Productive Classroom Debates on Sensitive Topics

When teachers keep their own views in the background, they can guide students to explore their different views with empathy and respect.

With so many recent high-profile and polarizing current events, teachers have been making decisions about what to address and how to cover civics and current events in the classroom. Further, with the recent district, state, and federal debates over civics, patriotic education, and critical race theory, educators may have to censor their words and class dialogue or be subject to parental and administrative backlash due to the political nature of the class discussions.

Let’s begin with one hard truth: Teaching is political and we all have biases that influence our practice. Further, every textbook, worksheet, and the app is written or edited by people who hold political beliefs or ideologies that may influence their work. Daily campus decisions like mask-wearing, how to teach science, whose stories are represented, and even whether or not to stand for the Pledge of Allegiance are arguably influenced by politics. So how can we navigate political questions as they arise to make sure that everyone’s voice is represented and respected?

KEEPING YOUR POLITICS IN THE BACKGROUND

Teaching is political, but teaching can also be nonpartisan. You can navigate difficult classroom discussions and help students examine diverse perspectives to draw their own conclusions. To reduce the risk of bringing your personal views into class discussions, try to do the following three things.

1. Recognize that your ideological beliefs are not hard facts: When you acknowledge that what you believe is only one possibility in a realm of many, you’re making room to accept the validity of the beliefs of others. The best way to do that is to learn about cognitive bias and how it affects our thought processes. So far, social scientists have labeled 188 different biases, and understanding and combating the most common of them can help you guide discussions neutrally when discussing potentially divisive content in the classroom.

2. Familiarize yourself with diverse points of view through the media: If you can understand a topic from various sides, you’re more likely to accept and empathize with students and staff who don’t share your beliefs. You’ll also be inclined to create a more fact-based, less emotional foundation for discussion.

Explore other perspectives using sites like AllSidesMedia. You can also examine American news through the eyes of the world on Watching America, a website that translates foreign coverage of U.S. news into English. The enlightenment that comes with finding out that others have a very different view of us than we do of ourselves can be instrumental in helping us identify our biases and see our cognitive processes through a different lens.

3. Study (and pop) your filter bubble: You’ve probably noticed those sneakers you left in a website shopping cart keep popping up in ads, but you may not know that your browser and social media feeds do the same thing with whatever content you read and share. Your news and social media feed use algorithms to literally feed you more of whatever you click on, and then, naturally, seeing is believing.

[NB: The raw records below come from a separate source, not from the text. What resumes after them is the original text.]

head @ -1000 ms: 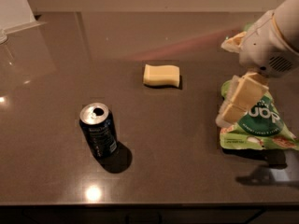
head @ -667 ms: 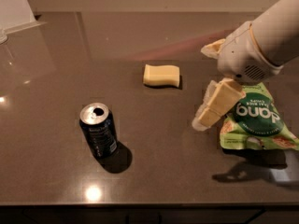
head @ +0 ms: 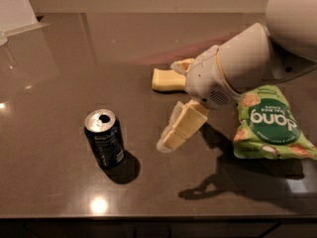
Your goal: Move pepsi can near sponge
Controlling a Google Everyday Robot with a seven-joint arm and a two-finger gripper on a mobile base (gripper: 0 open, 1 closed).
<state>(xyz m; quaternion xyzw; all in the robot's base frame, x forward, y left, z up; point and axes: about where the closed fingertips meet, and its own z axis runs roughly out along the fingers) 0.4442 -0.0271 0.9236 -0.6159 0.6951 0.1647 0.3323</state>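
Note:
The pepsi can (head: 105, 140) is dark blue with a silver top and stands upright on the dark table, front left. The pale yellow sponge (head: 165, 80) lies flat near the middle of the table, its right end hidden behind my gripper. My gripper (head: 171, 103) reaches in from the right on a white arm, low over the table between the can and the sponge. It is open and empty, with one cream finger (head: 181, 127) pointing down-left toward the can and the other finger (head: 182, 64) just above the sponge. The can is about a can's height left of the lower fingertip.
A flat green snack bag (head: 267, 124) lies at the right, partly under the arm. The table's front edge (head: 148, 216) runs close below the can. A pale wall panel (head: 15, 6) stands at the back left corner.
My gripper and arm have moved left from over the green bag to the table's middle, closer to the can and in front of the sponge. Can, sponge and bag have not moved.

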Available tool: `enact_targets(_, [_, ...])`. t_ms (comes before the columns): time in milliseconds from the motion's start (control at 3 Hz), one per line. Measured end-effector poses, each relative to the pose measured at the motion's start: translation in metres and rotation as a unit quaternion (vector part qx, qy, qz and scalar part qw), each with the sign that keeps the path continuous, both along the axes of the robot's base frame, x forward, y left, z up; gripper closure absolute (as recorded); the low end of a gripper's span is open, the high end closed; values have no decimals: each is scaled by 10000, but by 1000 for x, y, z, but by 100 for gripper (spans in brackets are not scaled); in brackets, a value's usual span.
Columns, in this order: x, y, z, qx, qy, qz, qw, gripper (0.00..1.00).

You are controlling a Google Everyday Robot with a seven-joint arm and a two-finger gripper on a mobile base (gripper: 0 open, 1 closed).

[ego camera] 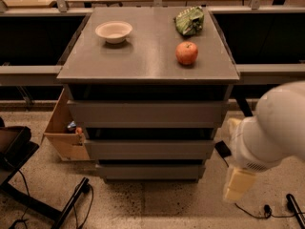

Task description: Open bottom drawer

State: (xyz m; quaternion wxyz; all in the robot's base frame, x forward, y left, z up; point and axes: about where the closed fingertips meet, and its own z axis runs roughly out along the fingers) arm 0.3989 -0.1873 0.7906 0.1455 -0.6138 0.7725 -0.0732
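The grey cabinet (147, 56) has three flat handle-less drawer fronts. The bottom drawer (150, 171) is the lowest and narrowest, and its front sits flush with the cabinet, closed. My arm's white body fills the lower right, and the gripper (237, 186) hangs as a pale block just right of the bottom drawer's right end, apart from it and near the floor.
On the cabinet top stand a white bowl (114, 31), a red apple (187, 53) and a green chip bag (189, 21). A cardboard box (64, 132) sits on the floor to the left. A black chair base (28, 194) and cables (267, 209) lie on the floor.
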Motion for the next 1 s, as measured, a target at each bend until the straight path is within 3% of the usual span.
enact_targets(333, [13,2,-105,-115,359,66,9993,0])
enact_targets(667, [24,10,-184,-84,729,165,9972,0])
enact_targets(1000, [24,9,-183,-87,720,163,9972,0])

To learn more, read Shane Parrish’s Cliffs Notes-Esque blog or just go looking for content you might not follow. Then, consider using tech tools like the MIT-developed Chrome extension FlipFeed or BeeLine Reader’s Read Across The Aisle, a “Fitbit for your filter bubble,” to widen your perspective. These apps can make you more attuned to how likely you are to see your point of view as fact and how likely you are to miss the influence of your cognitive biases.

 

BRINGING STUDENT VOICE TO THE FOREGROUND

Once you work on your own awareness so that you can speak as a knowledgeable, neutral professional with an understanding of and respect for various sides of any historical or current event, you’re ready to teach your students the same skills.

1. Lay a strong foundation for empathy and respect: “You can begin early in the school year by providing your kids with vocabulary words appropriate to their grade level” using tools like the CASEL 5 and Plutchik’s Wheel of Emotions, says Jorge Valenzuela. If you foster an empathetic, respectful class culture and teaching students to appropriately express their emotions, not only will the stage be set for civil discourse but students will be better able to collaborate and navigate everyday stressors.

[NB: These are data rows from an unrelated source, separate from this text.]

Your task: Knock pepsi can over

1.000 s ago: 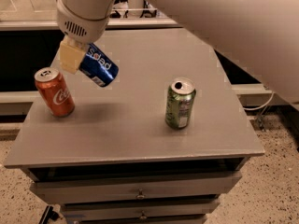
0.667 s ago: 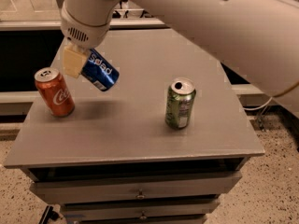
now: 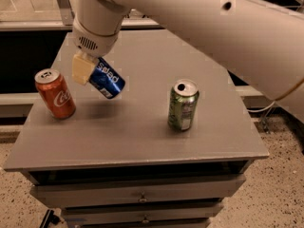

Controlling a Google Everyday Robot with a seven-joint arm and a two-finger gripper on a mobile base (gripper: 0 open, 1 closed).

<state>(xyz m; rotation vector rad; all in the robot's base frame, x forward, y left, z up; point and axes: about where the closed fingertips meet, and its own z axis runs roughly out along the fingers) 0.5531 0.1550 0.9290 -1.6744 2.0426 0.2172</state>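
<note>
The blue pepsi can [image 3: 107, 79] is tipped far over on the grey table top [image 3: 142, 127], left of the middle, with its long axis running from upper left to lower right. Its white lettering reads upside down. My gripper [image 3: 82, 69], beige at the tip, comes down from the big white arm [image 3: 190, 18] and sits against the can's upper left end. I cannot tell whether the can rests flat on the table or hangs a little above it; a shadow lies below it.
An orange-red Coca-Cola can [image 3: 55, 93] stands upright near the table's left edge, close to the gripper. A green can [image 3: 183, 104] stands upright right of the middle. Drawers [image 3: 142, 196] lie under the front edge. Speckled floor surrounds the table.
The gripper and the pepsi can have shifted together a little to the right and towards the front. The can keeps the same tilt. The other two cans have not moved.
</note>
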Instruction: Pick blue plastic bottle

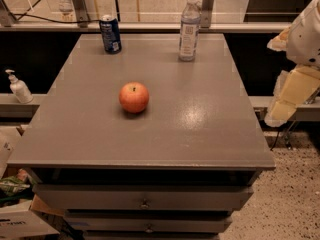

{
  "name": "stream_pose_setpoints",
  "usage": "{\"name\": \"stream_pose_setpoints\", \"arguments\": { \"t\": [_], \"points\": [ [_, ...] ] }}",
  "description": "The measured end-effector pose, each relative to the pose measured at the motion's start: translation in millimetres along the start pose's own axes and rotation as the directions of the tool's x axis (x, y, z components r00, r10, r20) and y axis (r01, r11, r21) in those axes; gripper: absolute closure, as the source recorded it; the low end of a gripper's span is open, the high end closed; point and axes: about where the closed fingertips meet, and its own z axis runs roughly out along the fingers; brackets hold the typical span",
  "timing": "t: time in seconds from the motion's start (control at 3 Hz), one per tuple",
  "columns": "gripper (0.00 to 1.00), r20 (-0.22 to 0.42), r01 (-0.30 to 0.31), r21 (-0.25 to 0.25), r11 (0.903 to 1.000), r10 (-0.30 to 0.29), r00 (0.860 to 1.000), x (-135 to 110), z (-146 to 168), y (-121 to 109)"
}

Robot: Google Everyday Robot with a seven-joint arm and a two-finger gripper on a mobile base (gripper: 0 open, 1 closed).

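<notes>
Landmark: flat grey square-topped table (210, 134) with drawers (100, 198) under its front edge.

- Tall clear bluish plastic water bottle with a white cap and pale label (189, 29): upright on the table at the far edge, right of the table's centre line. Free-standing, nothing touching it.
- Short dark blue drink can (110, 34): upright on the table at the far edge, left of centre, well apart from the bottle.
- Round red-orange apple (134, 97): on the table near the middle, slightly left, stem dimple up.
- Small white pump dispenser bottle (19, 87): off the table's left side, on a lower ledge.
- White and cream robot arm (307, 34): off the table's right side, beyond the edge.
- Pale cream gripper (282, 109): hangs at the arm's lower end just outside the table's right edge, not over the top surface and well apart from the bottle. Whether it is released or clenched is not discernible. It holds nothing that can be seen.
- Speckled floor (295, 204): below the table's right front corner.
</notes>
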Motion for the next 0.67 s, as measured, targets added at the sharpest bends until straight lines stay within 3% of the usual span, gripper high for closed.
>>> {"name": "stream_pose_setpoints", "arguments": {
  "t": [0.33,0.67],
  "points": [
    [0.0,0.1,-0.055,0.025,0.9982,0.053,0.994,0,46,-46],
    [0.0,0.216,-0.13,0.079,0.9884,0.11,0.97,-4,97,-107]
  ]
}}
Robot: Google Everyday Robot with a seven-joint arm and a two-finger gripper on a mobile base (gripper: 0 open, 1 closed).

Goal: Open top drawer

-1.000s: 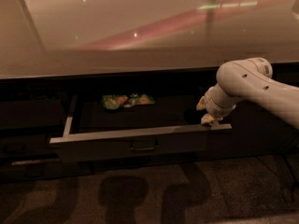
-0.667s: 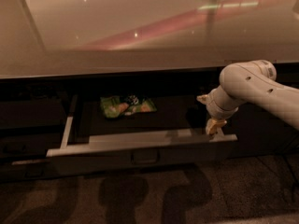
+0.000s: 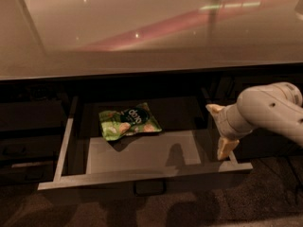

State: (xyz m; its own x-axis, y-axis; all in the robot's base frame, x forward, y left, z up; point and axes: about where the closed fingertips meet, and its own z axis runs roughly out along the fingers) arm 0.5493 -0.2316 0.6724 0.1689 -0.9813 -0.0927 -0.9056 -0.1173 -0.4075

2. Explicitly teach civil disagreement: This can be a part of every content and grade level. Begin with low-stakes “this or that” debates like pancakes vs. waffles or salty vs. sweet. Move on to have students argue for the other side—the view they don’t agree with—explicitly teaching them to use “I feel…,” “I read…,” and “I think…” sentence stems to disagree in a way that’s respectful and doesn’t include name-calling or inflammatory language.

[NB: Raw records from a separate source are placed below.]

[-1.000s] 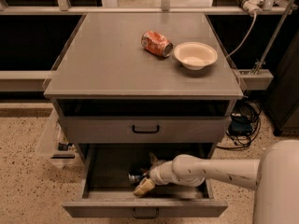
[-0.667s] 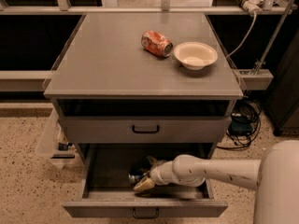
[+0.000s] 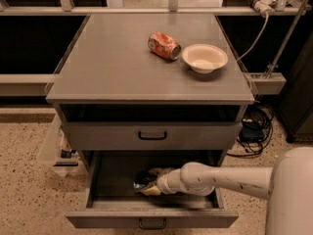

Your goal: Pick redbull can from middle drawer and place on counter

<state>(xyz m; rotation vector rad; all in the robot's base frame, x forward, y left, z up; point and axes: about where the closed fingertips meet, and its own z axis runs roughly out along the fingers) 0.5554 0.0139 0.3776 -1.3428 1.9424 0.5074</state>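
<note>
The middle drawer [image 3: 151, 218], the lowest one, is pulled open. My arm reaches into it from the right, and the gripper [image 3: 149, 186] is low inside the drawer, left of centre. A small dark, shiny thing [image 3: 140, 180] lies right at the gripper's tip; it looks like the redbull can, but most of it is hidden. Whether the gripper holds it does not show. The counter [image 3: 122, 67] is the flat grey top of the cabinet.
A dented orange-red can [image 3: 164, 45] lies on its side on the counter, next to a white bowl [image 3: 204, 58]. The upper drawer front [image 3: 151, 135] is shut. Cables [image 3: 254, 126] lie on the floor to the right. A clear bin [image 3: 56, 148] stands to the left.
The gripper has shifted slightly inside the drawer, staying at the dark shiny thing. Nothing on the counter has moved.
</note>
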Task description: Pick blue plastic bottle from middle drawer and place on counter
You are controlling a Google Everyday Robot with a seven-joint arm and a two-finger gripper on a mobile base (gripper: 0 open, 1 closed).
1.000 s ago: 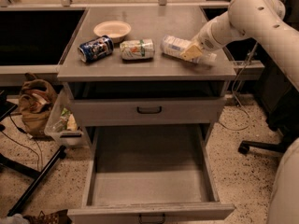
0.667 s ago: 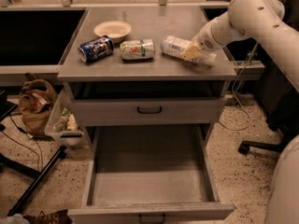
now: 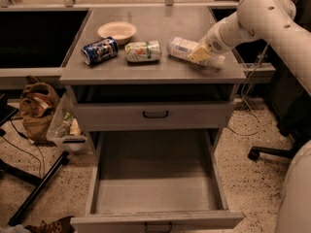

3. Plan and practice temperature control: If your classroom discussion starts to get heated and students are agitated, stop the conversation and use the time for journaling—setting the same expectations for respectful communication. Alternately, you can use mindfulness exercises like those from Calm, Flocabulary, or Mindfulness for Teens, which have options to use as you lay your foundation before discussions and tense classroom moments ever happen.

Finally, let parents know that students will be learning to disagree respectfully in your class and that divisive topics may come up. Let them know that your position is not to present any particular viewpoint to students, but to give them room to think, learn, reflect, and disagree. As long as you’re being a neutral party to discussions largely led and carried by students, their parents—and our society—can be grateful for your investment in tomorrow’s citizens.